1986年10月に創刊され、30年以上の歴史を誇る格闘技雑誌『ゴング格闘技』が、秘蔵写真と共に過去5月にあった歴史的な試合や様々な出来事を振り返る。7回目は1992年5月30日、東京・後楽園ホールで行われた立ち技女子格闘技の女王決戦。
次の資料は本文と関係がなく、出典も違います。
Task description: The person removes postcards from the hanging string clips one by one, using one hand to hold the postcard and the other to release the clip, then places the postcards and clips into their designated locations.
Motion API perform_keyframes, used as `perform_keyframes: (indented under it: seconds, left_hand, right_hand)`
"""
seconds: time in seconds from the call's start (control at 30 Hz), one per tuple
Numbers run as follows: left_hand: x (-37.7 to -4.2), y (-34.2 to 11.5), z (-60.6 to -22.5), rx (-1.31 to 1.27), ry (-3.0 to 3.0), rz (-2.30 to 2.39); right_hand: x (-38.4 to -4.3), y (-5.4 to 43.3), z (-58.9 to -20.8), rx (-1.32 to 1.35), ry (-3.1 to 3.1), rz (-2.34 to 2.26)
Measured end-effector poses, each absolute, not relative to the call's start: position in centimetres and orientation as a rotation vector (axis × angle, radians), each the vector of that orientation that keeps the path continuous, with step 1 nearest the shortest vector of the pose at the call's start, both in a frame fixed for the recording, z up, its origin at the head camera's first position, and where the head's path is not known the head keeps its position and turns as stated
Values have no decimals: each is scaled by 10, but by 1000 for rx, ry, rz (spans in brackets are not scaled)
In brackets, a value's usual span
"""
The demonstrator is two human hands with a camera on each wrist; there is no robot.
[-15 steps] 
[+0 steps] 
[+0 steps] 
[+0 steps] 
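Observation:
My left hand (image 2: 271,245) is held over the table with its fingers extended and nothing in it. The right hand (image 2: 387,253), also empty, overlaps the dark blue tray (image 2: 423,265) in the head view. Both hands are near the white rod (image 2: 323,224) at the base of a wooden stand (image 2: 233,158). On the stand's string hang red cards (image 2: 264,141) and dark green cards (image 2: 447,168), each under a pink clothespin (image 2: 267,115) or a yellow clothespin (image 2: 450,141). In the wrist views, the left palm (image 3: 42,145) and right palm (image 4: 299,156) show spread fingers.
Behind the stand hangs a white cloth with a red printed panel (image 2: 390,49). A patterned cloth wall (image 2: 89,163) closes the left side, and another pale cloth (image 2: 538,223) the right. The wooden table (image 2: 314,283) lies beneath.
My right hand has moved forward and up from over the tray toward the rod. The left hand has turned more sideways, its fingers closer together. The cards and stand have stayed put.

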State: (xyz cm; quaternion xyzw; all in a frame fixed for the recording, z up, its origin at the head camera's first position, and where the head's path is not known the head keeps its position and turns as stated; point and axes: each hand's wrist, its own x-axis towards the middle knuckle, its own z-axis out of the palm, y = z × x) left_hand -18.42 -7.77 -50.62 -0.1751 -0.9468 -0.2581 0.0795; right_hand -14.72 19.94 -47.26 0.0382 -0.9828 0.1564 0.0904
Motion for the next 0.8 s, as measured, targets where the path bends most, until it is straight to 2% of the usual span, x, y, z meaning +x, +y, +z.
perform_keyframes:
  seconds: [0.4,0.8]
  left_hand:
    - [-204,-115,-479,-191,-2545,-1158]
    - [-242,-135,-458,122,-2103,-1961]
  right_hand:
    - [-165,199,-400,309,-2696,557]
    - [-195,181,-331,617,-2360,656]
(写真)藤山は渾身のハイキックを放つが、キャリアに優る熊谷は完璧なブロック ついに実現したシュートボクシングとキックボクシングの女王対決。「SPECIAL WOMENS FIGHT」と題された試合で、SBのリングに乗り込んで来たのはキックボクシングの女王・熊谷直子(不動館)。迎え撃つはSBクイーンの藤山照美(大阪ジム)。熊谷50.1kg、藤山47.5kgと体格差はあったが、立ち技女子格闘技の頂点を争うのはこの2人しかいなかった。
1R、藤山は接近戦からの投げを狙いに行くが、首相撲になるとキャリアで優る熊谷の方に一日の長がある。ロープ際まで追い込んでも巧みに身体を入れ替えられ、ヒザ蹴りを喰らってしまう。
さらに左ミドルからの左ストレートでダウンを奪われる藤山。この衝撃で藤山は試合後に倒れ、病院に運ばれるほどのダメージを受けた。しかし、立ち直った藤山は熊谷のヒジ、ヒザを何とか封じ込んで首を抱え込むと奇麗な首投げでシュートポイントを獲得。
2R、勢いに乗った藤山は、積極的だった1Rとは別人のように下がる熊谷を攻め、2度の首投げのうち1回をポイントに結び付けて1Rのダウンを帳消しにした(投げは1ポイントとなる)。
本戦2R(1Rは5分)は19-19、18-18×2でドロー。延長戦になると、投げ技への対応に戸惑いながらも前へ出る熊谷を首投げに捕らえ、藤山はダメ押しとなるシュートポイントを奪った。
(写真)接近戦でヒジ・ヒザを狙う熊谷に藤山は首投げで対抗、シュートポイントを奪った 試合は最後までシュートボクシングのスタイルで戦うことで相手の武器の威力を半減させた藤山が、判定3-0(10-9×3)で完勝。
しかし、敗れた熊谷が「完敗です」と言った後で「今度はキックルールでやりたい」と語ったように投げの有無が勝敗を左右した試合であり、「投げがなければ熊谷が勝っていた」との声も大きかった。
その後、藤山は熊谷のホームである全日本キックに乗り込み、キックルールでも熊谷に勝利。この時の勝利がルールに守られたものではないことを証明した。さらにその後、2人は2度対戦して熊谷が2勝。両者の対戦成績は2勝2敗となっている。
女子格闘技の黎明期ともいえる時代に、女子の存在を示した2人のパイオニアの名勝負数え歌。その第一章となる試合であった。